How to Harvest Black Walnuts for Nutmeat
Collect your black walnuts from trees that are away from polluted areas, between late August and early October, depending on when they ripen in your local. You know they are ripe because that’s when they begin to fall off the branches. All you need to do is pick them up! Wearing old gloves or reusable rubber gloves helps to avoid staining the hands with the black-brown juice of the husks. The walnut should be intact (not sampled by squirrels or run over by a car, for example) and free from mold – however, it’s okay if the husk is turning black and even rotting – looks aren’t everything! We are interested in whats under the husk, right?
De-husk: If the husks are fairly clean and still green, you can save them and use medicinal value to make an herbal tincture. Otherwise, you’ll need a place to discard them away from flower and vegetable gardens, and not in the compost heap if you will use that compost for your gardens – the chemical, juglone, which is what makes the juice (and your hands) turn black is present in the husks will inhibit the growth of many plants (ferns and wild ginger don’t seem to mind, though). I usually toss the husks where around any unwanted weeds. Worms hate black walnut husk, so again, no husks in your garden as the worms will try their best to get away!
It’s best to remove the husk somewhere outside; it’s a really messy process. You’ll want to wear gloves, old clothing, and rubber boots. Rotting husks can easily be removed by hand; squeezing and breaking off the husk should do it. Or, gently tap the husk with a hammer, making sure you don’t hit hard enough to crack the shell. Don’t worry – it’s REALLY hard to crack the shell – just be a little bit careful.

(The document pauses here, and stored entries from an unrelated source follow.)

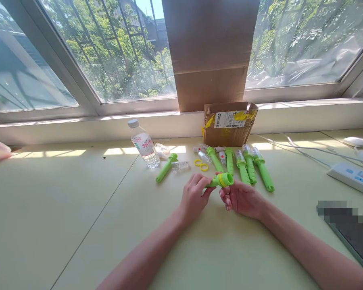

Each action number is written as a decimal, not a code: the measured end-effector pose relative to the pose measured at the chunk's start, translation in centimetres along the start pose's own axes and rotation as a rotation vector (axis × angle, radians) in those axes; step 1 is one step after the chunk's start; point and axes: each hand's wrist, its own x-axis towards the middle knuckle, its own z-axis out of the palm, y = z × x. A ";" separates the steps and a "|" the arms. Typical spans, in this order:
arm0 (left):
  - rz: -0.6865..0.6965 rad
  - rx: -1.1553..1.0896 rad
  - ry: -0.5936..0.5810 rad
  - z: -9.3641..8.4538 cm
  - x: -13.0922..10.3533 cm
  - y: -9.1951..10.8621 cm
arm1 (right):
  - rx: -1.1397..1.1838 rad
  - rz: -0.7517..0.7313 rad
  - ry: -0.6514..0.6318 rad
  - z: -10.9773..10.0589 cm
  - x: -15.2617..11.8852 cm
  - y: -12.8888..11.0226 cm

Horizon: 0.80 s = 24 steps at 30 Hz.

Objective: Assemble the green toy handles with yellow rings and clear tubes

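Note:
My left hand is closed around a green plastic handle. The handle's open threaded end points right, and a yellow ring sits around its neck. Beside that end is my right hand, palm up, with its fingers loosely curled and nothing visibly gripped. Two loose yellow rings lie just beyond the hands. Several more green handles lie behind my right hand, some with clear ribbed caps. To the left, another green handle lies beside clear plastic caps.
A water bottle stands at the back left. An open cardboard box is against the window wall, with small white parts before it. On the right are a power strip, cables and a phone.

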 end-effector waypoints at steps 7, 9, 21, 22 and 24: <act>0.014 0.035 0.028 0.0 0.0 0.0 | 0.000 0.019 -0.012 0.0 0.0 0.2; 0.005 0.058 0.036 0.0 0.0 0.0 | 0.002 0.014 0.005 0.0 0.1 0.2; -0.044 -0.025 -0.137 -0.3 0.3 0.4 | 0.029 -0.088 0.116 -0.7 0.5 0.0; -0.041 -0.046 -0.149 -0.3 0.3 0.4 | 0.033 -0.085 0.113 -0.8 0.5 0.0; -0.037 -0.077 -0.143 -0.4 0.3 0.5 | 0.035 -0.072 0.114 -0.8 0.4 -0.1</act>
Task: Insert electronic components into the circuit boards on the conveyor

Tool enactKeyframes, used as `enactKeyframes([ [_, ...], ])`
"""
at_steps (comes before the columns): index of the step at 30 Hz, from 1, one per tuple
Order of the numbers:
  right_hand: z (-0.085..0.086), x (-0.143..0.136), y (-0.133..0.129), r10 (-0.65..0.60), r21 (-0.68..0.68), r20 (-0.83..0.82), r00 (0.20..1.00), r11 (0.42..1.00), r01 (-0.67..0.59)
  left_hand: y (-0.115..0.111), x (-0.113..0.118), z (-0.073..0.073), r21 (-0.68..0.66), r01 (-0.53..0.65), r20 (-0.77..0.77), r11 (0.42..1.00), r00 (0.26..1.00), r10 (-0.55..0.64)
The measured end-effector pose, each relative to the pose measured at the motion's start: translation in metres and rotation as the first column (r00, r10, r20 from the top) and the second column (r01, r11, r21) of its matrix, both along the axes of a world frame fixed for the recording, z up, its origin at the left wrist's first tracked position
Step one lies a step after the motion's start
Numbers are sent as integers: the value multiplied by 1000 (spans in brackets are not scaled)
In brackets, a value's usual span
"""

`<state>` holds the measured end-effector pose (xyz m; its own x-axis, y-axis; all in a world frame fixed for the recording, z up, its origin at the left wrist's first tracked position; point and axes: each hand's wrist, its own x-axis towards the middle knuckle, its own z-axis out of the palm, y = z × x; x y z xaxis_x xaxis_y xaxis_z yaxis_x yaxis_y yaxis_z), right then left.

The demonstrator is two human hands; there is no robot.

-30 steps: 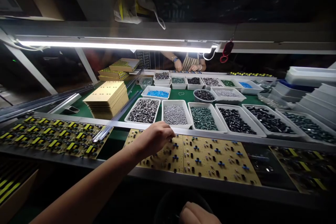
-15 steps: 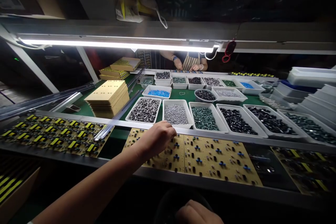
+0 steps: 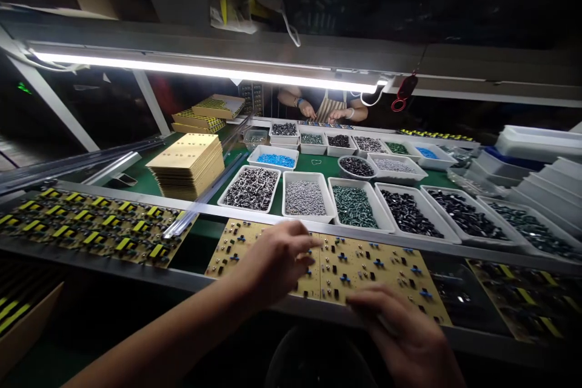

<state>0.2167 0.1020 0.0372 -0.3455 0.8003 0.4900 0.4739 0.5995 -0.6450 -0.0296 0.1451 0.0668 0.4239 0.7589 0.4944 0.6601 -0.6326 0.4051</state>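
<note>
My left hand [image 3: 284,260] is over the left of two adjoining tan circuit boards [image 3: 234,242], its fingers apart near the seam. I see nothing held between them. My right hand [image 3: 404,330] is blurred and dim at the front edge of the right circuit board [image 3: 364,273]; its fingertips overlap that edge, and their grip is unclear. Small black, blue and silver components stand on both boards. Below the boards is a dark round container [image 3: 318,357], its contents too dark to make out.
White trays of components [image 3: 304,197] line the bench behind the rail. A stack of bare boards [image 3: 186,163] stands left, near clear plastic tubes [image 3: 213,191]. Boards with yellow parts [image 3: 91,224] lie at left. Stacked empty trays [image 3: 545,160] stand right. A co-worker's hands [image 3: 322,112] are across the bench.
My left hand has moved slightly right and its fingers have spread from a closed pose. My right hand has risen from the dark container to the right board's front edge.
</note>
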Motion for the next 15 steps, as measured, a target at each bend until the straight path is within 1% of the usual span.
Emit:
enactKeyframes([
  [1,2,2,10,-46,43,32,998,998,45,-14,7,-4,-99,59,-37,993,997,-63],
  [2,3,2,19,-88,86,59,994,993,83,-28,15,-12,-201,161,-132,966,973,-189],
  [3,3,0,28,-114,121,85,990,987,104,-41,24,-24,-270,260,-241,927,914,-327],
  [4,2,-2,35,-121,141,119,985,984,104,-53,34,-37,-278,320,-341,906,848,-404],
  [5,0,-4,41,-119,145,160,980,985,96,-62,42,-52,-300,369,-406,880,785,-467],
  [6,-2,-7,46,-114,145,199,973,986,86,-69,49,-67,-316,351,-457,882,758,-465],
  [7,-4,-9,49,-109,145,233,966,986,76,-74,54,-81,-312,323,-479,894,758,-441],
  [9,-6,-13,54,-106,153,284,953,986,64,-79,58,-101,-250,308,-453,918,801,-393],
  [10,-7,-14,55,-105,163,297,949,985,58,-81,57,-107,-214,312,-429,926,821,-376],
  [12,-7,-14,56,-100,174,318,943,984,45,-82,53,-112,-156,313,-396,937,849,-350],
  [15,-5,-16,57,-98,178,350,932,983,36,-85,49,-108,-132,281,-384,951,870,-310],
])
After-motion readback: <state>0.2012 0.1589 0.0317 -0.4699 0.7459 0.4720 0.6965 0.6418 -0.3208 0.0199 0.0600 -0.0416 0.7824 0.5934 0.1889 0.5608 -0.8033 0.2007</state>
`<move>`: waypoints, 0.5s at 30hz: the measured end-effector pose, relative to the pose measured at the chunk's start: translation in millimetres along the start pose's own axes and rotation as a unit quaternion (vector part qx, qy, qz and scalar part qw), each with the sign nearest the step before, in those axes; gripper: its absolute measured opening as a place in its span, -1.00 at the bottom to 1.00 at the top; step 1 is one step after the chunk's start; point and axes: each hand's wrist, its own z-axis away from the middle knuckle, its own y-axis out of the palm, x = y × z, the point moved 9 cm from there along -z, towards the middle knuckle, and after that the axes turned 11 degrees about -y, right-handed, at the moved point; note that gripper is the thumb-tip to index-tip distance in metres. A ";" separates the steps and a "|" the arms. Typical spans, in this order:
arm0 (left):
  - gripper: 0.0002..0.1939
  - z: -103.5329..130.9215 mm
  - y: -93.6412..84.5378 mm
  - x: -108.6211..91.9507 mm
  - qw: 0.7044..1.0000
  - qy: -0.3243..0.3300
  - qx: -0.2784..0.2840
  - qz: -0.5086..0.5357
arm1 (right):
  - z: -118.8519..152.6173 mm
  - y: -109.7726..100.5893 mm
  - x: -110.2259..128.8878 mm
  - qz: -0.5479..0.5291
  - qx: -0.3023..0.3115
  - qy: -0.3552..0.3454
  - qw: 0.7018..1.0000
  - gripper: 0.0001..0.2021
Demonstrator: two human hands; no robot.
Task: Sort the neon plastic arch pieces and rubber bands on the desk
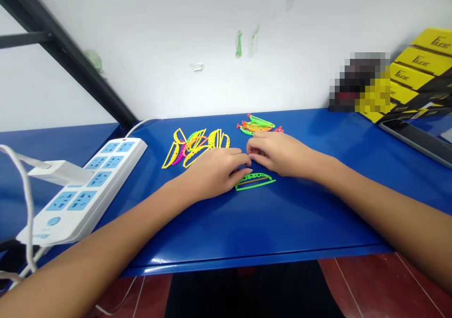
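Observation:
A small green plastic toy bow (254,181) lies on the blue table, its straight side toward me. My left hand (222,171) is beside the bow's left end, fingers curled and thumb close to the index finger. Just right of it my right hand (277,152) is closed, fingertips bent down near the left fingertips. What either hand pinches is hidden or too small to make out. Behind my left hand lies a loose pile of yellow, magenta, green and orange toy bows (194,144). Beyond my right hand sits a cluster of green and orange bow pieces with red tips (259,125).
A white power strip (115,179) with a plugged-in charger (60,173) and cables stands at the left. Yellow-and-black boxes (411,75) are stacked at the back right, with a dark phone (420,141) in front. A white wall (212,21) closes the far side.

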 end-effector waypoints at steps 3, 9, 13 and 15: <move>-0.80 0.0 0.1 0.4 1.000 -0.005 0.001 -0.004 | 0.1 -0.1 0.4 0.000 0.004 0.003 1.000 -0.85; -0.79 0.4 -0.1 0.1 1.000 -0.007 0.004 -0.010 | 0.2 -0.1 1.4 -0.003 0.011 0.003 1.000 -0.86; -0.79 0.9 -0.6 -0.6 1.000 -0.006 0.003 -0.010 | 0.3 -0.1 2.2 -0.001 0.010 0.003 1.000 -0.88; -0.80 1.0 -0.8 -0.8 1.000 -0.006 0.003 -0.008 | 0.2 -0.4 3.1 0.001 0.008 -0.001 1.000 -0.88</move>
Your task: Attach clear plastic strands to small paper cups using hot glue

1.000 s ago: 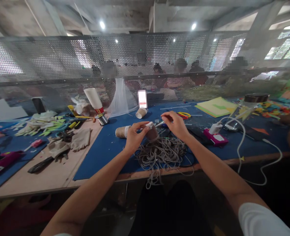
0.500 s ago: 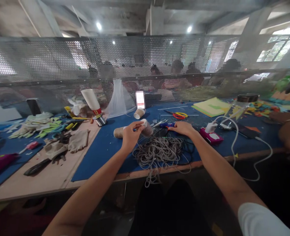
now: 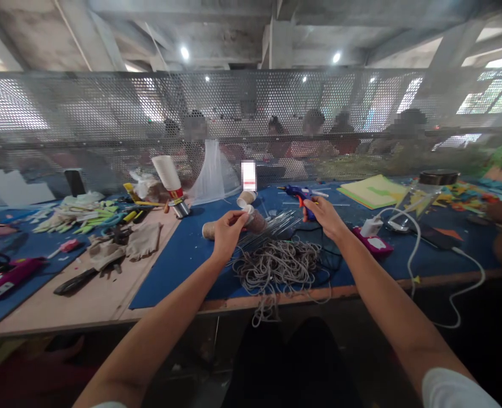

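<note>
My left hand (image 3: 229,231) is closed at the rim of a cup wrapped in cord (image 3: 256,221), its white end towards my fingers. In my right hand (image 3: 322,214) is a blue glue gun (image 3: 296,191) with an orange trigger, raised over the blue mat with its nozzle pointing left. Clear thin sticks (image 3: 283,222) lie between my hands. Just below them is a tangled heap of grey cord (image 3: 276,266), with loops hanging over the table edge. Another wrapped cup (image 3: 209,230) lies left of my left hand, and a brown cup (image 3: 246,198) lies behind.
Stacked paper cups (image 3: 166,173) lean at the back left, near gloves (image 3: 144,241). Coloured paper sheets (image 3: 372,191), a magenta box (image 3: 374,242) with a white plug and cable, and a lidded clear jar (image 3: 421,195) are at the right. Behind a mesh screen (image 3: 234,102) sit several people.
My right hand has lifted the glue gun off the mat. My left hand stays at the wrapped cup. The whole view has shifted slightly.
</note>
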### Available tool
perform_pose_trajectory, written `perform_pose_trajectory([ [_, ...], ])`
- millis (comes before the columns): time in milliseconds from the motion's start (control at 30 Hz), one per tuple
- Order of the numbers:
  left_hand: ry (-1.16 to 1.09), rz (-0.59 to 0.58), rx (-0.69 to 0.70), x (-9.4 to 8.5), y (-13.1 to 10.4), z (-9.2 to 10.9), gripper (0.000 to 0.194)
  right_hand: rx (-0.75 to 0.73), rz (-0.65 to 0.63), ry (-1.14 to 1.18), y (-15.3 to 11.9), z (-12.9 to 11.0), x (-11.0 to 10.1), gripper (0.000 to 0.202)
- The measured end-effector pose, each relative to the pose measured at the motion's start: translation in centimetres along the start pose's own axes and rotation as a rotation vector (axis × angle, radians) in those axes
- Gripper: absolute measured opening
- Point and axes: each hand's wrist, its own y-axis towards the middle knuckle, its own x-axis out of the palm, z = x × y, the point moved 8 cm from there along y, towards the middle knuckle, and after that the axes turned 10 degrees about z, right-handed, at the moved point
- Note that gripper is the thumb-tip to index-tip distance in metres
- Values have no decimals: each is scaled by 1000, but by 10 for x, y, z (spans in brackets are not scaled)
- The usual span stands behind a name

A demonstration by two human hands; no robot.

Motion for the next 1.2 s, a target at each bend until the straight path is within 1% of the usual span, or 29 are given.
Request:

Rinse: Use a metal or plastic container and agitate those nuts. A hose with spray attachment works well. I also use a clean plunger for best agitation. The juice from the walnuts can stain enamel, so don’t do this in your bathtub! Pour the now-black water where ever you are trying to get rid of unwanted weeds. Repeat the whole process until the water is clear. Again, if there are worms around, they’ll come out of the soil trying to avoid the juglone – I keep a spray bottle nearby to mist off any worms I’ve bothered and try to relocate them. I love worms and want to keep them in my garden!
Dry: Hang in a clean place in a mesh bag (like what fruit and veggies sometimes are sold in) for two weeks or up to two years. If you hang it outside for a few days, it may help the nuts ripen well, but you’ll need to watch for squirrels!
When you are ready to shell the black walnuts: Fill a sink or container with water, and drop the dried nuts in – the ones that sink are good, while the nuts that float should be discarded. Next, place the good nuts, one at a time, on a hard, clean surface, and use a hammer to split the nuts. To avoid getting pieces of broken shell in your face, cover the walnut with a clean cloth before cracking the shell. Next, use wire cutters to break the sections into smaller pieces to release the nutmeat. Keep the shelled nuts separate, and carefully go over the meat to look for any pieces of shells you may have missed. Remove them and wash the nuts to catch any last bits of shell or debris.
Drying the nutmeat: Lay on a cookie sheet to dry – or salt them and roast them at 320-350 degrees in the oven.
To Store: When dry, put them in a sealed container and store in the freezer for up to a year.